**Work item:** For each line in the data that includes "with", make a copy.

Data extracted from a collection
· · ·

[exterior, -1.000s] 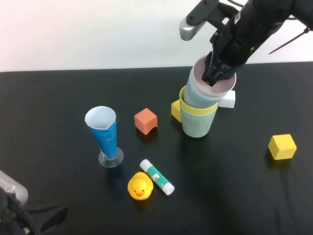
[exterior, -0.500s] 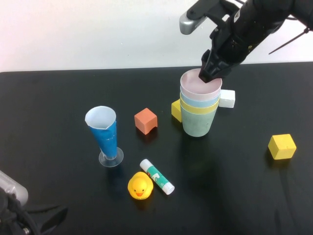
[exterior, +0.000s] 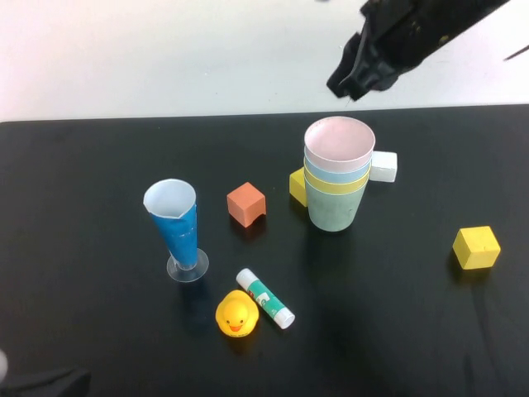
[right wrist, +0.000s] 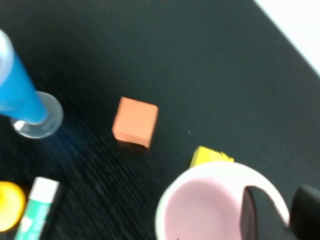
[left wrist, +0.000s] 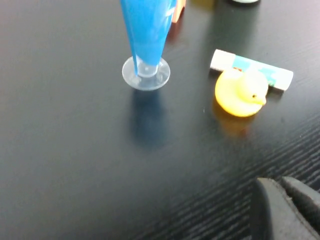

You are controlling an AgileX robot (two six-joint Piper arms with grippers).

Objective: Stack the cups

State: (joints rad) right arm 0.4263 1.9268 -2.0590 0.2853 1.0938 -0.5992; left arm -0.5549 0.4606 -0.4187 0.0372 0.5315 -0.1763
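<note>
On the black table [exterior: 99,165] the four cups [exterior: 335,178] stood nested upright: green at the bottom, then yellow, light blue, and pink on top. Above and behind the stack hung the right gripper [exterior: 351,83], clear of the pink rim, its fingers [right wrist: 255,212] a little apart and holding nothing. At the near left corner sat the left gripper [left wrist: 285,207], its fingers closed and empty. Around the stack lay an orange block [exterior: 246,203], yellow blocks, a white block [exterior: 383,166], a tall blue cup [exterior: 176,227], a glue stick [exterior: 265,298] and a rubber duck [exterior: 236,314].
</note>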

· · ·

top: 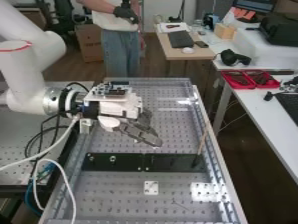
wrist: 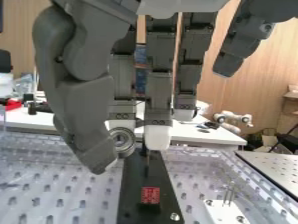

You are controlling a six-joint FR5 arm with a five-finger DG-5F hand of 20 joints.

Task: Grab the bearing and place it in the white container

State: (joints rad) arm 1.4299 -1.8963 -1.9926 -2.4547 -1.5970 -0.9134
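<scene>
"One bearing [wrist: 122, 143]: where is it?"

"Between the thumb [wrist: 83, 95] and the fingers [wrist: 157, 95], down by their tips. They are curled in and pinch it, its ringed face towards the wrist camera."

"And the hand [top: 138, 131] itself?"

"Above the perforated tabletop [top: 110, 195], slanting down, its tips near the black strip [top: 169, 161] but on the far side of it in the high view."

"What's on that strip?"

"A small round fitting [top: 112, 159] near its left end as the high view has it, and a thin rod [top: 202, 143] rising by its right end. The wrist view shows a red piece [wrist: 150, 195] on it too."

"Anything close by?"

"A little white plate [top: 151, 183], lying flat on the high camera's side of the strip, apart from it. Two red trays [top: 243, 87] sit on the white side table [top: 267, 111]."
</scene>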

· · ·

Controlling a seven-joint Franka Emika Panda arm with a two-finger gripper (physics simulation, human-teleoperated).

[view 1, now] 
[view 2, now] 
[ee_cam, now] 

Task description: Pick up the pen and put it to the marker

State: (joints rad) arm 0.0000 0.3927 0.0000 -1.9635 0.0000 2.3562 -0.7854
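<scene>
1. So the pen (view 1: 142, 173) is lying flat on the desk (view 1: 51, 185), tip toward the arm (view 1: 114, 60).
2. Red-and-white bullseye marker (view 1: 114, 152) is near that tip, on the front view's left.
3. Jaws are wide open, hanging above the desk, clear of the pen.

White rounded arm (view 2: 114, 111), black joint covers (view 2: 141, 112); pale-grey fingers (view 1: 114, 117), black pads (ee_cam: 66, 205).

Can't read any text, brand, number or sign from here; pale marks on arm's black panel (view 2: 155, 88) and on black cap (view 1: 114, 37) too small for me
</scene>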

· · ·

**Task result:**
You are controlling an AgileX robot (two six-joint Piper arms with grippers).
You are controlling a six-joint FR5 arm with a five-finger DG-5F hand of 20 joints.
Controlling a seven-joint Franka Emika Panda arm with a two-finger gripper (physics simulation, human-teleoperated).

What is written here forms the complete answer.